初対面では、よく、出身県や出身校、また、勤め先などを聞かれることがある。
これは互いの共通点を探し出して人間関係の絆を築いていこうということからくる行動だ。
ここで謙譲の美徳を発揮するのもいいが、それが度を越すとあまりいい印象を与えないことがある。
「どこにお勤めでしょうか?」という質問を初対面の人からされた経験がある人は多いことだろうが、そうしたとき、「いや、つまらない小さな会社でして」と弁解するような口調でヘりくだって答えるのは、相手にあまりいい印象を与えないとされている。
「なんだ、この人は。自分でも言えないくらい、たいした会社には勤めていないのか」と思われてしまうことが多いのだ。
あるいは、「この人は自分の勤め先について、何かこだわりや不満があったり、人に誇れない仕事をしているのだろうか」などと、痛くもない腹を探られてしまうこともある。
もちろん、あまり有名でない会社に勤めている人は、何かと肩身の狭い思いをしていることだろう。

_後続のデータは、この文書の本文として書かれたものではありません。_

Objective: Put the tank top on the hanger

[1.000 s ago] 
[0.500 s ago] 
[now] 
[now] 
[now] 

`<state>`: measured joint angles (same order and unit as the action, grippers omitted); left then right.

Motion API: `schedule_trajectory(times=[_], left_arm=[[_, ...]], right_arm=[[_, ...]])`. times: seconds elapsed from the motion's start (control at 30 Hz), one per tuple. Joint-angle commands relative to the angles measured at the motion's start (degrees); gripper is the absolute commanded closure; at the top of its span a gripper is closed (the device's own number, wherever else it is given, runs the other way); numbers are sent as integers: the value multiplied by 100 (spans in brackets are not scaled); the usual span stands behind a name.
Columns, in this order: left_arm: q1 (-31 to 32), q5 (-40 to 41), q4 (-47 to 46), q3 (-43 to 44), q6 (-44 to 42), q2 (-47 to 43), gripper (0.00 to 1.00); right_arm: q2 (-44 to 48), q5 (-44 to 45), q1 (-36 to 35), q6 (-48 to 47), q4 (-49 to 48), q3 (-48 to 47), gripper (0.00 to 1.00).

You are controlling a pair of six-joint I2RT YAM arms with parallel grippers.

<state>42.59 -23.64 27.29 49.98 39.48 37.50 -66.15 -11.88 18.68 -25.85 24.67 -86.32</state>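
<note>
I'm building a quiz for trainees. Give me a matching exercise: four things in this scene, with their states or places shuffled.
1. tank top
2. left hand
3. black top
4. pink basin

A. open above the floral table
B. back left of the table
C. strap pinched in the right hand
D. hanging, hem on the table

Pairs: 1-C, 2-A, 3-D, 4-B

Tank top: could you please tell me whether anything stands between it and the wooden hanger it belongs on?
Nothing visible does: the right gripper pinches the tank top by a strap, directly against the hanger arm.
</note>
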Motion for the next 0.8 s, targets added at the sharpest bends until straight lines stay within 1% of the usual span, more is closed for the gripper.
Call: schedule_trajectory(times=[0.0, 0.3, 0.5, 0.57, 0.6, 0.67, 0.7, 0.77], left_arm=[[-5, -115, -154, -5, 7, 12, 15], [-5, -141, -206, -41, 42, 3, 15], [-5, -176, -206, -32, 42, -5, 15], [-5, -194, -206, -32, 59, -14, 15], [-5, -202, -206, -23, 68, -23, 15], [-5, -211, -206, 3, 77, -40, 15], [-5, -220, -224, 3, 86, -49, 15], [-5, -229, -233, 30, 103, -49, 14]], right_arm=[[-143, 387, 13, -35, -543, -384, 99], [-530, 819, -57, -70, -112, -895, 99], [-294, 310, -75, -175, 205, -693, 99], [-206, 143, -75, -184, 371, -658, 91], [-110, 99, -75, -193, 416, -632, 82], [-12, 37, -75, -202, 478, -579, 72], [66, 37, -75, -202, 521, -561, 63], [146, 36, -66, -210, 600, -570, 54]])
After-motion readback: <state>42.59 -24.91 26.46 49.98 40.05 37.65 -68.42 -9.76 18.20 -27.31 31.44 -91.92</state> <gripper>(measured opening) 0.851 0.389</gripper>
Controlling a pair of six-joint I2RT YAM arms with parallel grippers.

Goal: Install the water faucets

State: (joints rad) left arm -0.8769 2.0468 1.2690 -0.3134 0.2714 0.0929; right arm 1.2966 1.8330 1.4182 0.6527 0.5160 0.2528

しかし、たとえ無名の零細企業にいたとしても、そのことを恥と思うことはないのではないか。
しかも、人に向かって、そんな会社にいることをさも恥ずかしそうに告げるのは、もっとよくない。
こんなときには、むしろ堂々と胸を張って、「はい、○○会社におります」とはっきり言ったほうが、聞いたほうとしては高い好感度を持つはずである。
勤め先の会社が持つ社会的なイメージを、そのままストレートに本人のイメージと重ねる人もいるが、そうでない人も多い。
心ある人なら、むしろ背負っている看板よりも、目の前にいる本人がどうであるかということのほうを重要視することだろう。
自分の仕事を情熱を持ってこなしているという雰囲気が伝われば、会社の看板などどうであってもいいのである。
人間関係をとりむすぶためには、謙譲の精神は必要だが、それが行き過ぎて卑下(ひげ)に見えるようであれば、逆に悪印象を相手に植えつける結果に終わりかねないのだ。
それと、私としては、どちらかといえば初対面の人に勤め先を聞くより、
「どういうお仕事をなさっていますか?」
と聞くほうがいいと思う。
「保険の仕事です」とか「編集者です」と言うほうが、会社名を言うより答えやすいことはたしかだ。
しかし、イギリス人に言わせると、日本人は「どんな仕事をしてますか?」と聞くと、ほとんどの人は「トヨタに勤めています」とか「ソニーです」と会社名を答えるそうだ。
こういうとき、彼らは次にどういう質問をしていいか困るそうだ。